Pull every line containing the word "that" out of the material below.

%%

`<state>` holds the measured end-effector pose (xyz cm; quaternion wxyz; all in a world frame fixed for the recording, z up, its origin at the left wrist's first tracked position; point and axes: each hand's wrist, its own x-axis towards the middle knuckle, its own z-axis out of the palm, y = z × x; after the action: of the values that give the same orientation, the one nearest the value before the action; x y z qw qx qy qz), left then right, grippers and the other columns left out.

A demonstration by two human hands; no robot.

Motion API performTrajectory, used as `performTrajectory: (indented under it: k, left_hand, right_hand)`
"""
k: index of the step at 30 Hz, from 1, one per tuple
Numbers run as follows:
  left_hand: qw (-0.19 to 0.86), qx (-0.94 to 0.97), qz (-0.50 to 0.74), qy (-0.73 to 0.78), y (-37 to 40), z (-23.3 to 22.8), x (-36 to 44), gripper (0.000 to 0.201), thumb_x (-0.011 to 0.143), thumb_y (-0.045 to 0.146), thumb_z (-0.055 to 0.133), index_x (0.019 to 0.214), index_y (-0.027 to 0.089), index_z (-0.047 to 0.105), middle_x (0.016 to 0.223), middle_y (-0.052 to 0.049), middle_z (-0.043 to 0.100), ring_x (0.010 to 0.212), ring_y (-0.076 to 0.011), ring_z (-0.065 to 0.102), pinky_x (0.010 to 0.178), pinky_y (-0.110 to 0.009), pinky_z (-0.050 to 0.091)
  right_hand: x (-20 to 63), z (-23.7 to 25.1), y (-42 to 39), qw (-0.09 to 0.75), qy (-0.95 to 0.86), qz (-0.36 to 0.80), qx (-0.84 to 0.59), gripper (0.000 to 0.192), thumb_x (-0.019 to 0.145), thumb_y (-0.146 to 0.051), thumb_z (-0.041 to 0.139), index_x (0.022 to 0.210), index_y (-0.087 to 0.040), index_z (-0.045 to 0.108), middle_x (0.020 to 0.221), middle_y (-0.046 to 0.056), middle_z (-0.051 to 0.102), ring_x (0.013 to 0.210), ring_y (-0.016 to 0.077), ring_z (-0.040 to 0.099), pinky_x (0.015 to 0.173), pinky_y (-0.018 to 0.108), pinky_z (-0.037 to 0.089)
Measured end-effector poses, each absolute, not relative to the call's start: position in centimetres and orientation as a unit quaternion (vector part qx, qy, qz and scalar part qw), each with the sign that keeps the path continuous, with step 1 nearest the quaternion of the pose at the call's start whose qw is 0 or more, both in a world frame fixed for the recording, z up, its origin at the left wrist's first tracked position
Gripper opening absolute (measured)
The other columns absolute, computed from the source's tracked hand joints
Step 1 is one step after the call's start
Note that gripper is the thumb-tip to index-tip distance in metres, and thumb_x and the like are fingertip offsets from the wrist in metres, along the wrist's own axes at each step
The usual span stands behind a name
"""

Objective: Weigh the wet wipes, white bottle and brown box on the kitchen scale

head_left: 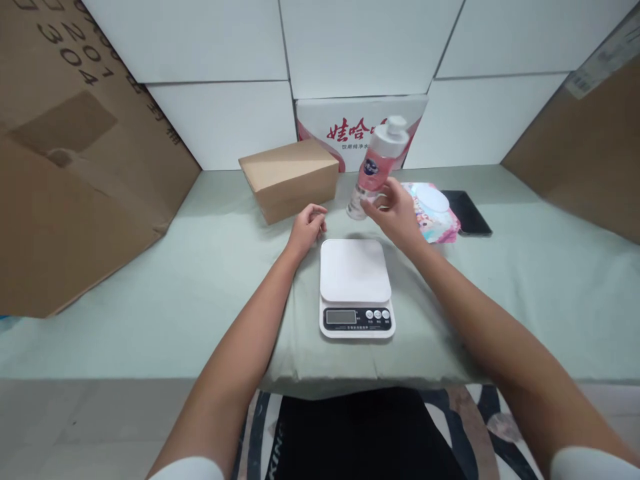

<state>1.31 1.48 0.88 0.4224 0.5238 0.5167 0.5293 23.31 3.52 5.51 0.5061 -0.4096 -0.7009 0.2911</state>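
Note:
My right hand (396,210) is closed around the lower part of a bottle (376,167) with a white cap and a pink label. The bottle is tilted, its top leaning right, and appears lifted above the table beyond the scale. My left hand (307,230) rests on the cloth with loosely curled fingers and nothing visible in them. It lies just left of the far edge of a white digital kitchen scale (355,270), close to a brown cardboard box (295,180). Nothing sits on the scale's platform, and its display looks blank.
Right of the bottle lies a colourful soft pack (435,223) with a white lid, beside a black tray-like object (467,212). A white carton with red lettering (320,123) stands against the back panels. Large cardboard sheets flank the green-clothed table (200,320) left (75,220) and right (590,147).

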Motion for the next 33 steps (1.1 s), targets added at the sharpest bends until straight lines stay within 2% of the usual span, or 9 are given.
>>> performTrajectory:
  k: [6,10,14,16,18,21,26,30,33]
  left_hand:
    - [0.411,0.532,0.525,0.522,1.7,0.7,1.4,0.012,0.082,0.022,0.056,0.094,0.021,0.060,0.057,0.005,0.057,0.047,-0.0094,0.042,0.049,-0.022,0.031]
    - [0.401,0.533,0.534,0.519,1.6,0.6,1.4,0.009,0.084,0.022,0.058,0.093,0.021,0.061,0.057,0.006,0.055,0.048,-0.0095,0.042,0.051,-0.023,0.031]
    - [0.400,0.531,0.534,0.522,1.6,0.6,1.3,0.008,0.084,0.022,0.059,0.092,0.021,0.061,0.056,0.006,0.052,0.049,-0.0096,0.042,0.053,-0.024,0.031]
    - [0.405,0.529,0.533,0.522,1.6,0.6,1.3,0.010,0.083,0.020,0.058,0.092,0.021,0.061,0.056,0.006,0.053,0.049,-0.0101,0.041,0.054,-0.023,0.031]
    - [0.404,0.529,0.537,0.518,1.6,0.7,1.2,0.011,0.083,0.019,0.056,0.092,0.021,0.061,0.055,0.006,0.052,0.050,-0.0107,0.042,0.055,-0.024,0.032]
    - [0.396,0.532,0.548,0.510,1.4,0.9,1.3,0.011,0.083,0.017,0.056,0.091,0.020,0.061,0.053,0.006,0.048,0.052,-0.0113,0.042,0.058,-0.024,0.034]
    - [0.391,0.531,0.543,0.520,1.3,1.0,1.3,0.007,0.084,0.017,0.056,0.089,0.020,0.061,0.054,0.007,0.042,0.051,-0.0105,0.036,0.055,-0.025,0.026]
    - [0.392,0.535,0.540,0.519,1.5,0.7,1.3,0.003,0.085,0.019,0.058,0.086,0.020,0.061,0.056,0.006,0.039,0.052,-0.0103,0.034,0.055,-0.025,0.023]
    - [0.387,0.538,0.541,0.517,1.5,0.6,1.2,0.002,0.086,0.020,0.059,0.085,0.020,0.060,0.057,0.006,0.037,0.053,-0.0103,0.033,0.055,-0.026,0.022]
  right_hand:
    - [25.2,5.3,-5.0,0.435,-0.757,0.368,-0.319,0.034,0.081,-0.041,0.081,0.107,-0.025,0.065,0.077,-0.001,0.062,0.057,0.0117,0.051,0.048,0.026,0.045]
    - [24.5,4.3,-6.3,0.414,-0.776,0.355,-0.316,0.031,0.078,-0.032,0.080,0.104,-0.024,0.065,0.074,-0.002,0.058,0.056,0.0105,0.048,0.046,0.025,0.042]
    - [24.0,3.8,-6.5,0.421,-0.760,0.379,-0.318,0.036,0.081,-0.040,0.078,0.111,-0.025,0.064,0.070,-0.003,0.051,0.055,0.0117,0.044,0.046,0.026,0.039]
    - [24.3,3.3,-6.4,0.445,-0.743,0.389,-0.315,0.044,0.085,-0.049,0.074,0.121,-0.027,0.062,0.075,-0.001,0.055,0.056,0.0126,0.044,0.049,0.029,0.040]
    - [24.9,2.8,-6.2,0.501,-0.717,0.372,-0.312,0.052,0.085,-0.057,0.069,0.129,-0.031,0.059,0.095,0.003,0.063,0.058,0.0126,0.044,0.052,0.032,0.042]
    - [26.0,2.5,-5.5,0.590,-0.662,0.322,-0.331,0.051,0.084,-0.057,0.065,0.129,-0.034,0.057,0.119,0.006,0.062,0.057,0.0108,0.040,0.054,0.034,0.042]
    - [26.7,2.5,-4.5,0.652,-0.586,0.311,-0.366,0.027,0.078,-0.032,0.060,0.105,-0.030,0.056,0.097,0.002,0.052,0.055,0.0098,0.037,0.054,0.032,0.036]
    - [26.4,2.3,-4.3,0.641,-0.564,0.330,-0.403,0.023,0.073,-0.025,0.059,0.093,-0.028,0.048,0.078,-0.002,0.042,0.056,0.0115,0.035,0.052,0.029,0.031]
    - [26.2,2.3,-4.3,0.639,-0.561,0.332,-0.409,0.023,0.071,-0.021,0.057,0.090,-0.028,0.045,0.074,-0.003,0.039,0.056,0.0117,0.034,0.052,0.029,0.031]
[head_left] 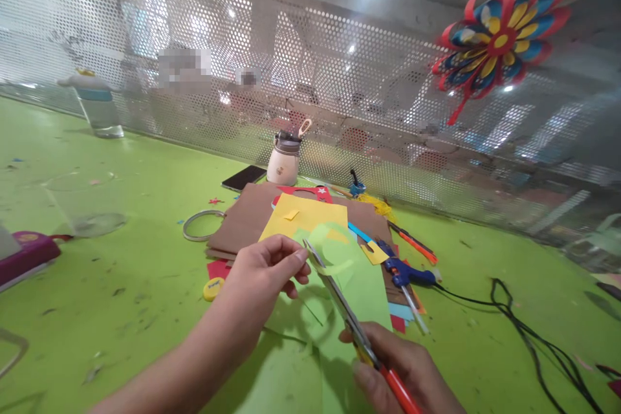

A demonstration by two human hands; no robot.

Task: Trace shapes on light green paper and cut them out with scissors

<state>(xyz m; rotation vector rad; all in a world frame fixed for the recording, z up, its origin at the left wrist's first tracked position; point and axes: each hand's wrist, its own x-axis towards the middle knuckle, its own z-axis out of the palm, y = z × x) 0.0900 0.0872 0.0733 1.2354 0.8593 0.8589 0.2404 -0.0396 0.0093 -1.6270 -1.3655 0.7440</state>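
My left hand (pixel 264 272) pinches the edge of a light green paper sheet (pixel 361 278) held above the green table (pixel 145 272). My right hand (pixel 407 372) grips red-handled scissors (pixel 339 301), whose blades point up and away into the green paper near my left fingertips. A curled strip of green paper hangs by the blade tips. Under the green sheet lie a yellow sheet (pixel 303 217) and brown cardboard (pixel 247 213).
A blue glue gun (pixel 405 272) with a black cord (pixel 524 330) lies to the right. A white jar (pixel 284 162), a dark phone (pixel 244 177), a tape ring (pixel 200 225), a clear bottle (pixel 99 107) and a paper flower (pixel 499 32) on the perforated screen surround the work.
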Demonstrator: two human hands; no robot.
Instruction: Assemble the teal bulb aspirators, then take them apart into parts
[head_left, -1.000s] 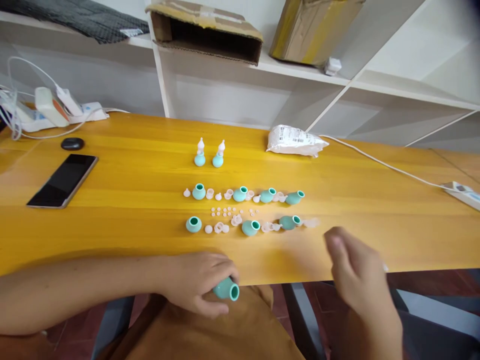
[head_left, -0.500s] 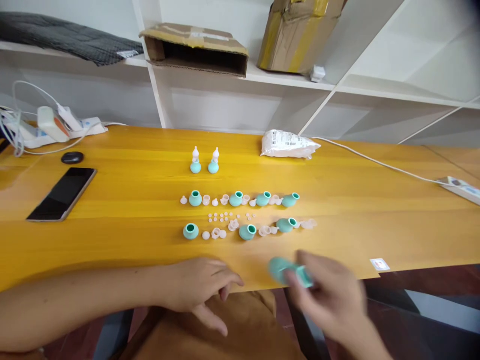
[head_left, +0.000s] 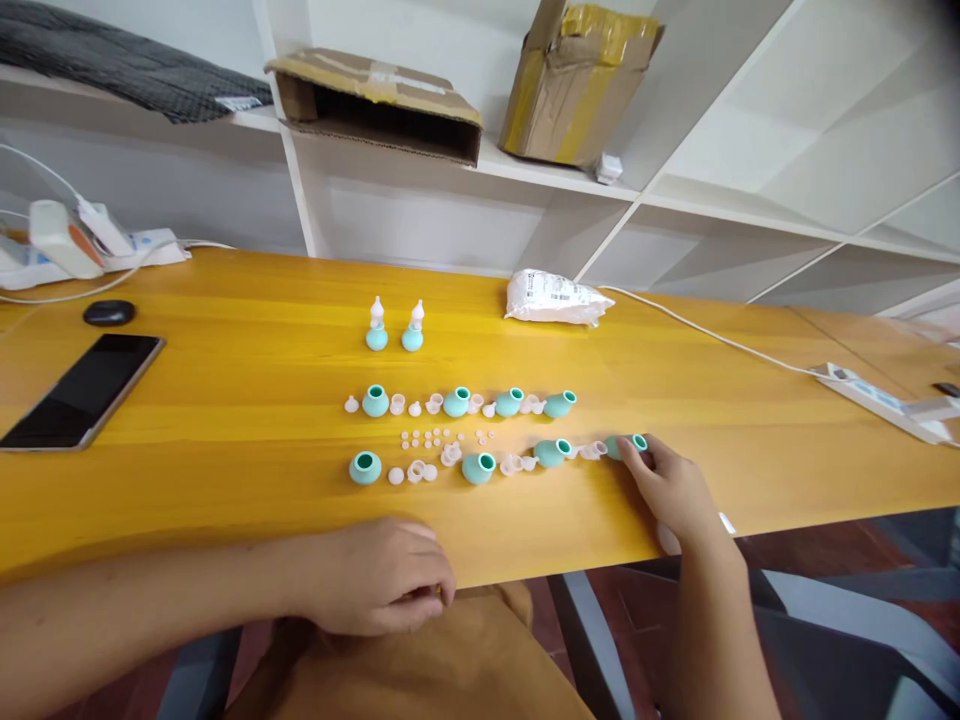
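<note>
At the right end of the front row, my right hand [head_left: 673,488] has its fingers round a teal rubber bulb [head_left: 616,447] with an open mouth. The bulb is at the tabletop beside small clear plastic parts [head_left: 594,451]. Several like bulbs stand or lean in two rows, among them a teal bulb [head_left: 478,468] in front and a teal bulb [head_left: 376,401] behind. Clear cups and pointed caps lie between them. Tiny clear discs [head_left: 427,438] are set out between the rows. My left hand [head_left: 386,577] rests at the table's front edge, fingers curled in, holding nothing.
Two assembled bulbs with clear tips [head_left: 376,325] stand farther back. A white plastic package [head_left: 556,298] lies near the shelf. On the left are a phone [head_left: 81,390], a mouse [head_left: 109,312] and a power strip [head_left: 154,247]. Another power strip [head_left: 885,403] is at right.
My right hand has carried the teal bulb from the front edge to the right end of the front row. My left hand's spread fingers have curled in. The view has shifted slightly.
</note>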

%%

Answer:
`<state>` holds the measured end-effector pose (xyz cm; quaternion wxyz; all in a world frame fixed for the recording, z up, its origin at the left wrist's first tracked position; point and axes: each hand's wrist, its own x-axis towards the middle knuckle, its own z-axis out of the palm, y = z × x; after the action: of the values that give the same orientation, the one nearest the value before the action; x y z qw qx qy qz), left then right, grippers and the other columns left out.
Measured end-effector poses, each absolute, not relative to the call's start: position in centimetres and orientation as a unit quaternion (vector part qx, qy, qz and scalar part qw), each with the sign that keeps the path continuous, with step 1 nearest the quaternion of the pose at the call's start whose qw is 0 or more, both in a world frame fixed for the recording, z up, its origin at the left wrist's first tracked position
Note that gripper is the thumb-tip to index-tip distance in metres, and thumb_x and the like are fingertip offsets from the wrist in metres, along the wrist's own axes at each step

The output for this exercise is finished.